This is an automated email from the ASF dual-hosted git repository.
kevinthesun pushed a commit to branch main
in repository https://gitbox.apache.org/repos/asf/tvm.git
The following commit(s) were added to refs/heads/main by this push:
new bad149e [TOPI] Fix GPU Dynamic Op Schedule (#7117)
bad149e is described below
commit bad149ed8a555444d813537608ee5cea9e95e97e
Author: Yao Wang <[email protected]>
AuthorDate: Thu Dec 17 13:54:44 2020 -0800
[TOPI] Fix GPU Dynamic Op Schedule (#7117)

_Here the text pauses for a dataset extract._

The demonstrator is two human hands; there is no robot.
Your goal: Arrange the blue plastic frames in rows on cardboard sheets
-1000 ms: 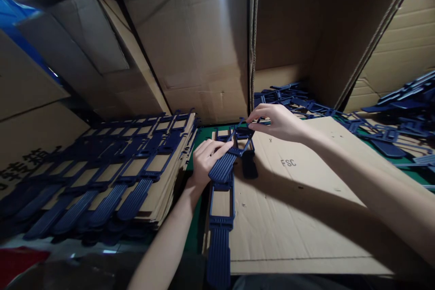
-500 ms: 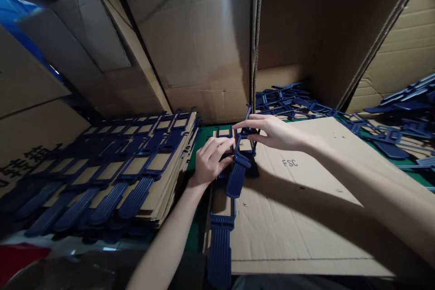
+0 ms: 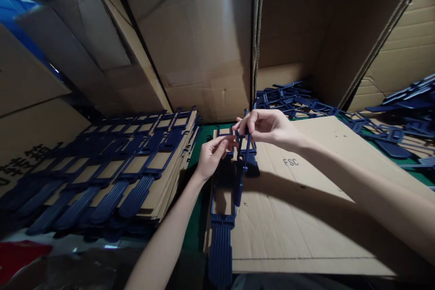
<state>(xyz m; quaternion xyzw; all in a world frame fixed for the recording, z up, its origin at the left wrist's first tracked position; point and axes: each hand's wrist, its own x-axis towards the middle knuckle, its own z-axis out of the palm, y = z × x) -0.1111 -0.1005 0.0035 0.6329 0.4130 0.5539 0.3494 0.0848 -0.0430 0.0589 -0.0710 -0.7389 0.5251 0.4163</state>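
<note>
My right hand (image 3: 268, 128) pinches the upper end of a dark blue plastic frame with a paddle-shaped foot (image 3: 239, 186). That piece hangs tilted, nearly edge-on, above the cardboard sheet (image 3: 306, 217). My left hand (image 3: 213, 156) is just left of it, fingers stretched toward its side; whether they touch it I cannot tell. Beneath my hands, another blue frame with a ribbed foot (image 3: 220, 253) lies along the sheet's left edge, its foot overhanging the near side. A further ribbed foot (image 3: 252, 166) rests on the sheet behind the held piece.
On the left, blue frames (image 3: 136, 165) lie in overlapping rows on stacked cardboard (image 3: 170, 199). A loose heap of blue frames (image 3: 288, 99) sits at the back right, with more at the far right (image 3: 404, 122). Large cardboard boxes (image 3: 204, 45) stand behind the green surface (image 3: 195, 217).
The held frame has turned from showing its ribbed face to nearly edge-on. My right hand's fingers have curled around its upper end, and my left hand's fingers have straightened.
</note>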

* Fix GPU dynamic op schedules
* Fix dynamic shape nms
* Fix
* Fix test format
---
python/tvm/topi/cuda/conv2d_transpose_nchw.py | 7 +++-
python/tvm/topi/cuda/injective.py | 13 ++++++-
python/tvm/topi/cuda/nms.py | 49 +++++++++++++++++++++++++--
python/tvm/topi/cuda/sort.py | 3 ++
src/runtime/contrib/thrust/thrust.cu | 9 +++++
src/runtime/vm/vm.cc | 17 ++++++++--
tests/python/relay/test_any.py | 29 ++++++++++++++--
7 files changed, 117 insertions(+), 10 deletions(-)

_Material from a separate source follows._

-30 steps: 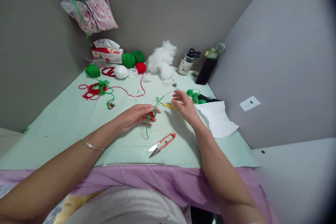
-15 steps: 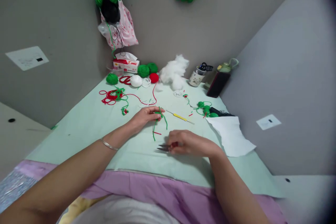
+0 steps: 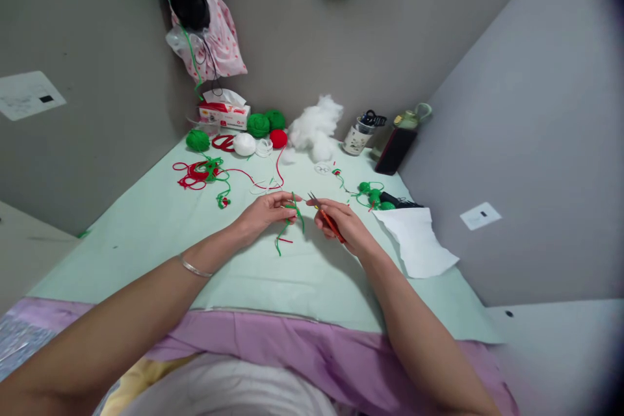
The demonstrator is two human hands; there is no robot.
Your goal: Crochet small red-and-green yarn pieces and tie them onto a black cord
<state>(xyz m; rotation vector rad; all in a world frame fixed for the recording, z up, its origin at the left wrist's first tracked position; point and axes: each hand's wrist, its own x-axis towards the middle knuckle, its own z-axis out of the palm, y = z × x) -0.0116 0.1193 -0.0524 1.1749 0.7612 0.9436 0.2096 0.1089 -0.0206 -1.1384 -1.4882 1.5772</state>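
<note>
Green, loose-tailed yarn piece [image 3: 299, 214], likely light and limp, sits pinched between the fingers of the left hand [image 3: 266, 212], best held clear of its tails. Fingers of the right hand [image 3: 350, 223] grip stiff, orange-handled metal snips [image 3: 332, 227].

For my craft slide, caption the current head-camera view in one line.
Left hand holding green yarn, right hand gripping orange-handled snips, above a pale green table.
</note>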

diff --git a/python/tvm/topi/cuda/conv2d_transpose_nchw.py
b/python/tvm/topi/cuda/conv2d_transpose_nchw.py
index 609d1ac..3b70417 100644
--- a/python/tvm/topi/cuda/conv2d_transpose_nchw.py
+++ b/python/tvm/topi/cuda/conv2d_transpose_nchw.py
@@ -179,7 +179,10 @@ def schedule_conv2d_transpose_nchw(cfg, outs):
##### space definition begin #####
n, f, y, x = s[conv].op.axis
rc = s[conv].op.reduce_axis[0]
- cfg.define_split("tile_n", cfg.axis(n), num_outputs=4)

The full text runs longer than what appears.